Departamento de Zoonoses de Barueri alerta para doença que causa lesões em gatos

A Prefeitura de Barueri, por meio do Departamento Técnico de Controle de Zoonoses, orienta a população para que fique atenta à doença esporotricose, que atinge os gatos.  Os animais contaminados apresentam lesões gomosas (áreas elevadas, com ulceração e necrose centrais), principalmente na face, membros e cauda. Essas lesões podem se disseminar comprometendo o corpo do animal.

A doença também pode ser transmitida para humanos, principalmente quando estes forem arranhados por animais infectados. A esporotricose é uma micose causada por fungos do grupo Sporothrix schenkii presentes no solo, em troncos de árvores e nas unhas dos gatos.

Atualmente a equipe Agente de Controle e Prevenção às Endemias (ACE) intensificou os trabalhos de buscas ativas de novos casos nos bairros Engenho Novo e Tamboré, atuando e informando as pessoas acerca dos cuidados sobre a doença.

Transmissão e prevenção

“A transmissão é feita principalmente a partir da inoculação do agente presente em unhas ou dentes de gatos infectados, por arranhões ou mordeduras. A doença pode também ser transmitida através de brigas e disputas entre esses animais”, alerta Marta Chaves Pereira de Lima, da Coordenadoria Técnica de Vigilância em Saúde.

Além disso, ainda de acordo com Marta, os gatos em situação de rua podem entrar em contato com plantas e solos onde há o fungo ou com outros animais com a doença.

É importante prevenir levando o animal ao veterinário regularmente. Também é recomendável castrá-lo.

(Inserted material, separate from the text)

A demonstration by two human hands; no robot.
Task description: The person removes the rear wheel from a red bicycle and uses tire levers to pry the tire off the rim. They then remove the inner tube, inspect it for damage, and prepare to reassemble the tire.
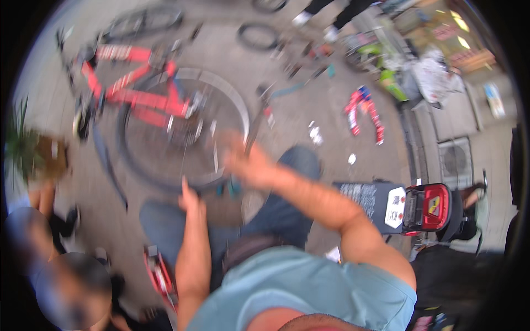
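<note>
A red bicycle frame [145, 99] with white lettering lies on its side in front of me, its wheel [194, 182] reaching towards my knees. My left hand [191, 198] is at the wheel's near edge, one finger extended towards a thin line like a spoke or cable; whether it grips anything is unclear. Over the tyre's right side is my right hand [248, 163], badly blurred. A dark, rod-like thing [256, 130] runs up beside it; I cannot tell whether it is held. Teal objects [227, 188] show just below the tyre.
Red-and-white objects [364, 111], a loose tyre [258, 36] and scattered tools [290, 87] lie on the pavement. A scooter's rear [430, 207] is at right. Two people [74, 289] are at lower left, near a potted plant [49, 155]. Another person's legs [323, 14] show at the top.
</note>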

Quanto aos donos, é preciso usar luvas para atividades de jardinagem (a fim de evitar o contato com o fungo) e se protegerem caso seus gatos de estimação apresentem a doença.

No caso de humanos que tenham sido arranhados por esses animais, e também apresente lesões, procurar a Unidade Básica de Saúde (UBS) mais próxima de sua residência.

Caso o gato apresente lesões que não cicatrizam, a orientação dos técnicos da Zoonose é a de o responsável pelo animal procurar o atendimento veterinário para tratamento, além de não permitir que o gato vá para a rua.

Número de casos

Segundo o Departamento de Zoonoses, entre 2019 e o início de junho de 2021, foram diagnosticados 43 gatos com a doença em oito bairros da cidade. Por não se tratar de uma doença de notificação compulsória, estima-se que o número de casos possa ser maior.

Os bairros onde apareceram a doença foram: Jardim Júlio, Jardim Líbano, Jardim Paulista, Engenho Novo, Jardim dos Camargos, Jardim Mutinga/Parque Imperial, Vale do Sol e Alphaville/Tamboré.